• [TASK ITEM] Would you please output, word for word, the span of the listing below that opens on the line containing "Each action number" and closes on the line containing "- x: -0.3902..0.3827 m"? Include both ends and nothing more.

*** Block opens ***

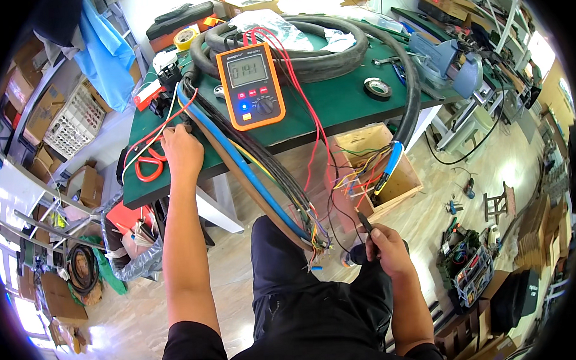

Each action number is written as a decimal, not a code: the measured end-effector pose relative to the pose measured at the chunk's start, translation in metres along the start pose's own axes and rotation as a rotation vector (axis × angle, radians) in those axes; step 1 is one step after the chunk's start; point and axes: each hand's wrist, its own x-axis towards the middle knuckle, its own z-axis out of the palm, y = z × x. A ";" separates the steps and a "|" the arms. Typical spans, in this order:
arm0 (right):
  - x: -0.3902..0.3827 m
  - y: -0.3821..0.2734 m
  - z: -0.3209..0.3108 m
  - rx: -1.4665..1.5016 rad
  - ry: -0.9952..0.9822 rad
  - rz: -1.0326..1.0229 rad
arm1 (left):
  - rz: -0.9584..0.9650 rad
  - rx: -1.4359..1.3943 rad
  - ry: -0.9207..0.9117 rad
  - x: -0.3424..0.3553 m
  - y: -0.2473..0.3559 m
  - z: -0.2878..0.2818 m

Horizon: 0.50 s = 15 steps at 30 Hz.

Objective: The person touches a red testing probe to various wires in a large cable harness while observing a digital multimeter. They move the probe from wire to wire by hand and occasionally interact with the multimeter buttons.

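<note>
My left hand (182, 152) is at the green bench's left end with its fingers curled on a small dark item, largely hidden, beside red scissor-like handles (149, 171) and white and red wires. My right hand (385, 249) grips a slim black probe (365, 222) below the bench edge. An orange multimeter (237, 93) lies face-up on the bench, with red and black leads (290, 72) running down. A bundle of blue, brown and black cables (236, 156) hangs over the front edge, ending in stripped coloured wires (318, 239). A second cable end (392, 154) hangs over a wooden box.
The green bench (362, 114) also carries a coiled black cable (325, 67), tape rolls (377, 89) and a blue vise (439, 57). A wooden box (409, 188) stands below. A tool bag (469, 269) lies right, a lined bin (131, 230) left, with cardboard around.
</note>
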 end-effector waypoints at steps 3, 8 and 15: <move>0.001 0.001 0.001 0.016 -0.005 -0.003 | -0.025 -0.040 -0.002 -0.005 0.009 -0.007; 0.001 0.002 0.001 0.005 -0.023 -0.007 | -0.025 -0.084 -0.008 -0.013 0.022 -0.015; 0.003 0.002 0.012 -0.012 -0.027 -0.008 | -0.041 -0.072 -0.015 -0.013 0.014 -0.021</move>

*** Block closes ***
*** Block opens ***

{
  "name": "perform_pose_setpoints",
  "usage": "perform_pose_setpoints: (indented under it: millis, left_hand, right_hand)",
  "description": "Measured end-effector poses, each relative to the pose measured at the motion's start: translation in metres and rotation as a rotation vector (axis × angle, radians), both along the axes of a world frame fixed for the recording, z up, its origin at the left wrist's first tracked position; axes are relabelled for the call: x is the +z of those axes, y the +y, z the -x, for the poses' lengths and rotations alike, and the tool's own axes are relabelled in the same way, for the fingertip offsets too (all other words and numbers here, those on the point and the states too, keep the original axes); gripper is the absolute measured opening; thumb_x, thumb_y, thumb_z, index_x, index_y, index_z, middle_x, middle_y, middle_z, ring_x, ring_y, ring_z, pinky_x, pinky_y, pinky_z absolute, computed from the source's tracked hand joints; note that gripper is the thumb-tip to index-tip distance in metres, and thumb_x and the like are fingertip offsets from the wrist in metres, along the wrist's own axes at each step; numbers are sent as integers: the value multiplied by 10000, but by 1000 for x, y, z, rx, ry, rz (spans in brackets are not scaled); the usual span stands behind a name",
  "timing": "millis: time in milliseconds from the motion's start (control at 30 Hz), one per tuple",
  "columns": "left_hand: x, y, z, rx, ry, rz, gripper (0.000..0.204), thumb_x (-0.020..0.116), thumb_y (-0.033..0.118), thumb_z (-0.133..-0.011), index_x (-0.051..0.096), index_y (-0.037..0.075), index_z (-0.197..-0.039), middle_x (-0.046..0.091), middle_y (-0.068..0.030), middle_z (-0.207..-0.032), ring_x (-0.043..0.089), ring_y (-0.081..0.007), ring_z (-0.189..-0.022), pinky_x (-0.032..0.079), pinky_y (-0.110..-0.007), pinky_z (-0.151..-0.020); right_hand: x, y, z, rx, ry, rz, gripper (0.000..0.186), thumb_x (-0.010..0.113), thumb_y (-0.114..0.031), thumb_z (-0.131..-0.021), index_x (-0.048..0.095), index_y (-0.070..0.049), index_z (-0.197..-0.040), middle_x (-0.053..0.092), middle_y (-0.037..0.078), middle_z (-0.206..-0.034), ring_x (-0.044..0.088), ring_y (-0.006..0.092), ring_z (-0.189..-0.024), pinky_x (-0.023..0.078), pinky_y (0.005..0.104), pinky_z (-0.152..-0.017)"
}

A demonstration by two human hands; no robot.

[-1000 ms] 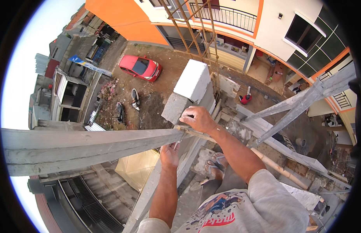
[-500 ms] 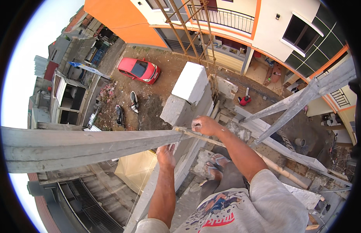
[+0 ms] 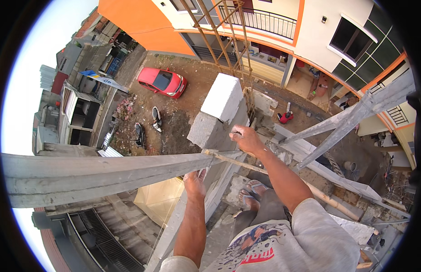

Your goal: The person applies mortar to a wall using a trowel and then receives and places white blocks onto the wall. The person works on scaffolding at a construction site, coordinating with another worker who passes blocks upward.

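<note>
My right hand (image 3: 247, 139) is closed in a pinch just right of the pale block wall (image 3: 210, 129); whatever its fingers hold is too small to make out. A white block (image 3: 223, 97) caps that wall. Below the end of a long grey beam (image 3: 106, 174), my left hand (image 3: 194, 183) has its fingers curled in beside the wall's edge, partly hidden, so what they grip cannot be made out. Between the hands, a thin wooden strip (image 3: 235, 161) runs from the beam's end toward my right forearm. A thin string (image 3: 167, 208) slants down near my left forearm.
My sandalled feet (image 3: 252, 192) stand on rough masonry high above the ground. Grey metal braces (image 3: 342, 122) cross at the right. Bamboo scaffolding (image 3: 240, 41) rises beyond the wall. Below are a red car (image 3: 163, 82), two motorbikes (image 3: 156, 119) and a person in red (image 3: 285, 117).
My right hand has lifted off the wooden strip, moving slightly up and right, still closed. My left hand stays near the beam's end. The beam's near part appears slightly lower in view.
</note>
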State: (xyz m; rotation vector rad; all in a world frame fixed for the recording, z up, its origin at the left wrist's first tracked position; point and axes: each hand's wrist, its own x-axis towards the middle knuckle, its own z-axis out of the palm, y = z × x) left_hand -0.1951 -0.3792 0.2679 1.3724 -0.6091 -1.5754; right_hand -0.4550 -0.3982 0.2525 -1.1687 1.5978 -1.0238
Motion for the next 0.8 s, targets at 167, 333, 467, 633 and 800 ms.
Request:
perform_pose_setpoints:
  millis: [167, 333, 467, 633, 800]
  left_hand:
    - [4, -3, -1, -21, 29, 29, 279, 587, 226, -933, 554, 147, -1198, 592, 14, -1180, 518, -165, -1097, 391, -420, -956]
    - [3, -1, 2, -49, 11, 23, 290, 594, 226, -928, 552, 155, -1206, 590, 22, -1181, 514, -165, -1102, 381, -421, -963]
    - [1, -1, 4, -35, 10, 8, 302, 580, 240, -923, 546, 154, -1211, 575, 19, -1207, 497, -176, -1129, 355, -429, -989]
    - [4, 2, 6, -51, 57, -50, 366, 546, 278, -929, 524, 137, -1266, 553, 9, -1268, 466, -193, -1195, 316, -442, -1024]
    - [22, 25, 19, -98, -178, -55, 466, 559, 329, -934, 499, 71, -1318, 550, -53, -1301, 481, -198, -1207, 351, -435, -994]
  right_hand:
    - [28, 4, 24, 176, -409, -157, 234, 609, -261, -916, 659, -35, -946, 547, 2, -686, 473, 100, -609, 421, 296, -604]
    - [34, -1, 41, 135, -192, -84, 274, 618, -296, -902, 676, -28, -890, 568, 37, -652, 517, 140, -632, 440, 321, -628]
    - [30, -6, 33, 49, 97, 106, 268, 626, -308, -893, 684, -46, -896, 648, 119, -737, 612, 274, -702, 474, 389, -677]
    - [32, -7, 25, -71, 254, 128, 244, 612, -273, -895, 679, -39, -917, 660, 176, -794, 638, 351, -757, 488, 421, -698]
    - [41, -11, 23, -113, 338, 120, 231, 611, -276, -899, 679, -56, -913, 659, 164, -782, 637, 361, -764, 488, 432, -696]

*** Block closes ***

• [SOLUTION TO THE PROBLEM]
Each action number is written as a decimal, not a code: the measured end-effector pose relative to the pose measured at the chunk's start, translation in metres along the start pose's own axes and rotation as a rotation vector (axis × angle, radians) in those axes; step 1 is one step after the chunk's start; point and axes: each hand's wrist, its own x-axis towards the middle knuckle, its own z-axis out of the palm, y = z × x. A ";" separates the steps and a "|" the arms. Typical spans, in this order:
arm0 (right):
  - x: -0.3902..0.3827 m

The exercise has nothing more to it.